Problem details: What this exercise requires is a verbatim reproduction of the data below.
== Segment start ==
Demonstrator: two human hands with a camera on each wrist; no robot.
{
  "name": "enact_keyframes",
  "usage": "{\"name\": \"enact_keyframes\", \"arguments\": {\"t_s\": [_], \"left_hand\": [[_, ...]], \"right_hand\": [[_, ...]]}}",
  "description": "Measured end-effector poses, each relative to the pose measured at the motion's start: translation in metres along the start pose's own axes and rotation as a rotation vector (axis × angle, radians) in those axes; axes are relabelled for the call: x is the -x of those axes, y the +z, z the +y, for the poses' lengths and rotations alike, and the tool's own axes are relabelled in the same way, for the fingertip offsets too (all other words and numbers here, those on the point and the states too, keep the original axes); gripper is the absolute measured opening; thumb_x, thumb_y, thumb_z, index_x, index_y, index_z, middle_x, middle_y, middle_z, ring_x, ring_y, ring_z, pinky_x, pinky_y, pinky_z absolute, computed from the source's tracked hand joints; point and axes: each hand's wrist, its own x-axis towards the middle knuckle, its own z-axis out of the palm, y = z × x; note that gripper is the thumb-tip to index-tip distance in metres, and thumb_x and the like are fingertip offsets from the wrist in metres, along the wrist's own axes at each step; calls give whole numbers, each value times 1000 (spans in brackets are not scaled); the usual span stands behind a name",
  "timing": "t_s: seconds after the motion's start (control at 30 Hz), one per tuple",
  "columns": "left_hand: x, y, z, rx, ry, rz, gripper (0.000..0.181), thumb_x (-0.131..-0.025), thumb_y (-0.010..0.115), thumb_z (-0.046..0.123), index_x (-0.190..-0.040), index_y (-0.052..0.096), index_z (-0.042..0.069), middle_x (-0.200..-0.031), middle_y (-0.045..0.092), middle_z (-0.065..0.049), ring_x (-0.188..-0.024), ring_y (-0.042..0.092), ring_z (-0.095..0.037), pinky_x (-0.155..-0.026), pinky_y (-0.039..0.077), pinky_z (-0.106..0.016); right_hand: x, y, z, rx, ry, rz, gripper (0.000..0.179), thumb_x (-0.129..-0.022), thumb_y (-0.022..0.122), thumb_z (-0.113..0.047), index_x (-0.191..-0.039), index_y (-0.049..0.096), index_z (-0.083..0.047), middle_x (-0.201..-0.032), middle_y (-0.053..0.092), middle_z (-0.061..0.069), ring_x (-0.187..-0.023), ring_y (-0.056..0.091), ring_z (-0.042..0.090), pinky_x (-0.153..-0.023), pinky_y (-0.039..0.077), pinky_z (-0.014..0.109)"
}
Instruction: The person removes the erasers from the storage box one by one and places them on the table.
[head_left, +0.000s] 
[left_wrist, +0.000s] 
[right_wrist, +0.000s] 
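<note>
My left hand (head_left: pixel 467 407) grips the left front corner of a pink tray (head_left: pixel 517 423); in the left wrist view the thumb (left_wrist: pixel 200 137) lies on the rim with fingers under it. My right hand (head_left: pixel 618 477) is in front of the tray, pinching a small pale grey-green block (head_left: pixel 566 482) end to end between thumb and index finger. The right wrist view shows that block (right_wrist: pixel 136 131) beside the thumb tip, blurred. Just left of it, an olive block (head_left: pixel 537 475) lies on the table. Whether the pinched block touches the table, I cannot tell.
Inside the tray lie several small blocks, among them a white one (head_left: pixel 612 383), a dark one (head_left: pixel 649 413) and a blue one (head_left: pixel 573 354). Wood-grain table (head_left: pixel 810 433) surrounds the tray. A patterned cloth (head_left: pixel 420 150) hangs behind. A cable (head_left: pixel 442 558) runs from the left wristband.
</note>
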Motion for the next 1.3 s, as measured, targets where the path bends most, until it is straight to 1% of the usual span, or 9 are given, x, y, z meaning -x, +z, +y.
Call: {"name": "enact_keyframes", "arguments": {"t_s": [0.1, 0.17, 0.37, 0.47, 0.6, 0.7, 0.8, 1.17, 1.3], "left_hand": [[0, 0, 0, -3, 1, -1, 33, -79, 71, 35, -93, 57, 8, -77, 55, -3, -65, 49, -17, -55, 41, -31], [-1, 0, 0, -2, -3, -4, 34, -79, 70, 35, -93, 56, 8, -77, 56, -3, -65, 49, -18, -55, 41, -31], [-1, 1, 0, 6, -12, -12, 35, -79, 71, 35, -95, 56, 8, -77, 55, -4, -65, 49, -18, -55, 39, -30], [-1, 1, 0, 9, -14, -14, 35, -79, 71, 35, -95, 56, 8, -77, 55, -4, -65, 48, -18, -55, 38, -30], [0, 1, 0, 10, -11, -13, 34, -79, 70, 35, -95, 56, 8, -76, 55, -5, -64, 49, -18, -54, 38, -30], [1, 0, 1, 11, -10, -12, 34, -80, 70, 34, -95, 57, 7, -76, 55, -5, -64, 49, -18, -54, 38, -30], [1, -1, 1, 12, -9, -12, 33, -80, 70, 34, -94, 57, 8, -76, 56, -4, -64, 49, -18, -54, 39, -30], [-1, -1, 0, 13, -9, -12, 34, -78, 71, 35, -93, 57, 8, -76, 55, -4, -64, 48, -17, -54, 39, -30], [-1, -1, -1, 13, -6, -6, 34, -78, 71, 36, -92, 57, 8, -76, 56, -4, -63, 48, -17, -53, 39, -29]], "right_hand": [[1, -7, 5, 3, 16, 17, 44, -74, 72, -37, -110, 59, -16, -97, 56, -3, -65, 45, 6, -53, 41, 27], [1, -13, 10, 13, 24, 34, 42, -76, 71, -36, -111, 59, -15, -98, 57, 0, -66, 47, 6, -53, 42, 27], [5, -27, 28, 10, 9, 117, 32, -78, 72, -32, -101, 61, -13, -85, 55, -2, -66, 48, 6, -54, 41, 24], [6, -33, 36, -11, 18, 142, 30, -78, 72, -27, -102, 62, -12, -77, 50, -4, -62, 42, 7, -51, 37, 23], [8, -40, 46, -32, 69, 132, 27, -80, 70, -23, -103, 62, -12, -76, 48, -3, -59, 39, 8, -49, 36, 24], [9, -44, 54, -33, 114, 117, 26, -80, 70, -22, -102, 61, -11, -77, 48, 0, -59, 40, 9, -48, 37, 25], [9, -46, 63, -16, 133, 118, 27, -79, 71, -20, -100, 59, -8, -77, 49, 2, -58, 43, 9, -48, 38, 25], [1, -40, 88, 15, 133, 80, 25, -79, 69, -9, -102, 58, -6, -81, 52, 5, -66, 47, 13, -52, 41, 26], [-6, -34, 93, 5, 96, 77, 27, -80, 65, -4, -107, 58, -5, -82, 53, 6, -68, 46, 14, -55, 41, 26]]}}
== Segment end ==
Solution to the exercise:
Demonstrator: two human hands with a camera on each wrist; no robot.
{
  "name": "enact_keyframes",
  "usage": "{\"name\": \"enact_keyframes\", \"arguments\": {\"t_s\": [_], \"left_hand\": [[_, ...]], \"right_hand\": [[_, ...]]}}",
  "description": "Measured end-effector poses, each relative to the pose measured at the motion's start: translation in metres along the start pose's own axes and rotation as a rotation vector (axis × angle, radians) in those axes; axes are relabelled for the call: x is the -x of those axes, y the +z, z the +y, for the poses' lengths and rotations alike, and the tool's own axes are relabelled in the same way, for the fingertip offsets too (all other words and numbers here, those on the point and the states too, keep the original axes); gripper is the absolute measured opening; thumb_x, thumb_y, thumb_z, index_x, index_y, index_z, middle_x, middle_y, middle_z, ring_x, ring_y, ring_z, pinky_x, pinky_y, pinky_z absolute, computed from the source's tracked hand joints; point and axes: each hand's wrist, its own x-axis towards the middle knuckle, its own z-axis out of the palm, y = z × x; note that gripper is the thumb-tip to index-tip distance in metres, and thumb_x and the like are fingertip offsets from the wrist in metres, along the wrist's own axes at each step; calls give whole numbers, each value times 1000 (spans in brackets are not scaled); the usual span stands behind a name",
  "timing": "t_s: seconds after the motion's start (control at 30 Hz), one per tuple",
  "columns": "left_hand: x, y, z, rx, ry, rz, gripper (0.000..0.181), thumb_x (-0.131..-0.025), thumb_y (-0.010..0.115), thumb_z (-0.046..0.123), index_x (-0.190..-0.040), index_y (-0.052..0.096), index_z (-0.042..0.069), middle_x (-0.200..-0.031), middle_y (-0.045..0.092), middle_z (-0.065..0.049), ring_x (-0.188..-0.024), ring_y (-0.042..0.092), ring_z (-0.095..0.037), pinky_x (-0.155..-0.026), pinky_y (-0.039..0.077), pinky_z (-0.106..0.016); right_hand: x, y, z, rx, ry, rz, gripper (0.000..0.179), thumb_x (-0.129..-0.022), thumb_y (-0.022..0.122), thumb_z (-0.113..0.047), index_x (-0.191..-0.039), index_y (-0.049..0.096), index_z (-0.083..0.047), middle_x (-0.201..-0.032), middle_y (-0.053..0.092), middle_z (-0.061..0.069), ring_x (-0.187..-0.023), ring_y (-0.056..0.091), ring_z (-0.042..0.090), pinky_x (-0.153..-0.023), pinky_y (-0.039..0.077), pinky_z (-0.014..0.109)"
}
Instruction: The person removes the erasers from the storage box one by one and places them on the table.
[head_left, +0.000s] 
[left_wrist, +0.000s] 
[right_wrist, +0.000s] 
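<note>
My left hand (head_left: pixel 467 407) grips the left front corner of a pink tray (head_left: pixel 517 423); in the left wrist view the thumb (left_wrist: pixel 200 137) lies on the rim with fingers under it. My right hand (head_left: pixel 618 477) is in front of the tray, pinching a small pale grey-green block (head_left: pixel 566 482) end to end between thumb and index finger. The right wrist view shows that block (right_wrist: pixel 136 131) beside the thumb tip, blurred. Just left of it, an olive block (head_left: pixel 537 475) lies on the table. Whether the pinched block touches the table, I cannot tell.
Inside the tray lie several small blocks, among them a white one (head_left: pixel 612 383), a dark one (head_left: pixel 649 413) and a blue one (head_left: pixel 573 354). Wood-grain table (head_left: pixel 810 433) surrounds the tray. A patterned cloth (head_left: pixel 420 150) hangs behind. A cable (head_left: pixel 442 558) runs from the left wristband.
</note>
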Motion for the next 1.3 s, as measured, targets where the path bends most, until it is straight to 1% of the usual span, or 9 are given, x, y, z meaning -x, +z, +y.
Call: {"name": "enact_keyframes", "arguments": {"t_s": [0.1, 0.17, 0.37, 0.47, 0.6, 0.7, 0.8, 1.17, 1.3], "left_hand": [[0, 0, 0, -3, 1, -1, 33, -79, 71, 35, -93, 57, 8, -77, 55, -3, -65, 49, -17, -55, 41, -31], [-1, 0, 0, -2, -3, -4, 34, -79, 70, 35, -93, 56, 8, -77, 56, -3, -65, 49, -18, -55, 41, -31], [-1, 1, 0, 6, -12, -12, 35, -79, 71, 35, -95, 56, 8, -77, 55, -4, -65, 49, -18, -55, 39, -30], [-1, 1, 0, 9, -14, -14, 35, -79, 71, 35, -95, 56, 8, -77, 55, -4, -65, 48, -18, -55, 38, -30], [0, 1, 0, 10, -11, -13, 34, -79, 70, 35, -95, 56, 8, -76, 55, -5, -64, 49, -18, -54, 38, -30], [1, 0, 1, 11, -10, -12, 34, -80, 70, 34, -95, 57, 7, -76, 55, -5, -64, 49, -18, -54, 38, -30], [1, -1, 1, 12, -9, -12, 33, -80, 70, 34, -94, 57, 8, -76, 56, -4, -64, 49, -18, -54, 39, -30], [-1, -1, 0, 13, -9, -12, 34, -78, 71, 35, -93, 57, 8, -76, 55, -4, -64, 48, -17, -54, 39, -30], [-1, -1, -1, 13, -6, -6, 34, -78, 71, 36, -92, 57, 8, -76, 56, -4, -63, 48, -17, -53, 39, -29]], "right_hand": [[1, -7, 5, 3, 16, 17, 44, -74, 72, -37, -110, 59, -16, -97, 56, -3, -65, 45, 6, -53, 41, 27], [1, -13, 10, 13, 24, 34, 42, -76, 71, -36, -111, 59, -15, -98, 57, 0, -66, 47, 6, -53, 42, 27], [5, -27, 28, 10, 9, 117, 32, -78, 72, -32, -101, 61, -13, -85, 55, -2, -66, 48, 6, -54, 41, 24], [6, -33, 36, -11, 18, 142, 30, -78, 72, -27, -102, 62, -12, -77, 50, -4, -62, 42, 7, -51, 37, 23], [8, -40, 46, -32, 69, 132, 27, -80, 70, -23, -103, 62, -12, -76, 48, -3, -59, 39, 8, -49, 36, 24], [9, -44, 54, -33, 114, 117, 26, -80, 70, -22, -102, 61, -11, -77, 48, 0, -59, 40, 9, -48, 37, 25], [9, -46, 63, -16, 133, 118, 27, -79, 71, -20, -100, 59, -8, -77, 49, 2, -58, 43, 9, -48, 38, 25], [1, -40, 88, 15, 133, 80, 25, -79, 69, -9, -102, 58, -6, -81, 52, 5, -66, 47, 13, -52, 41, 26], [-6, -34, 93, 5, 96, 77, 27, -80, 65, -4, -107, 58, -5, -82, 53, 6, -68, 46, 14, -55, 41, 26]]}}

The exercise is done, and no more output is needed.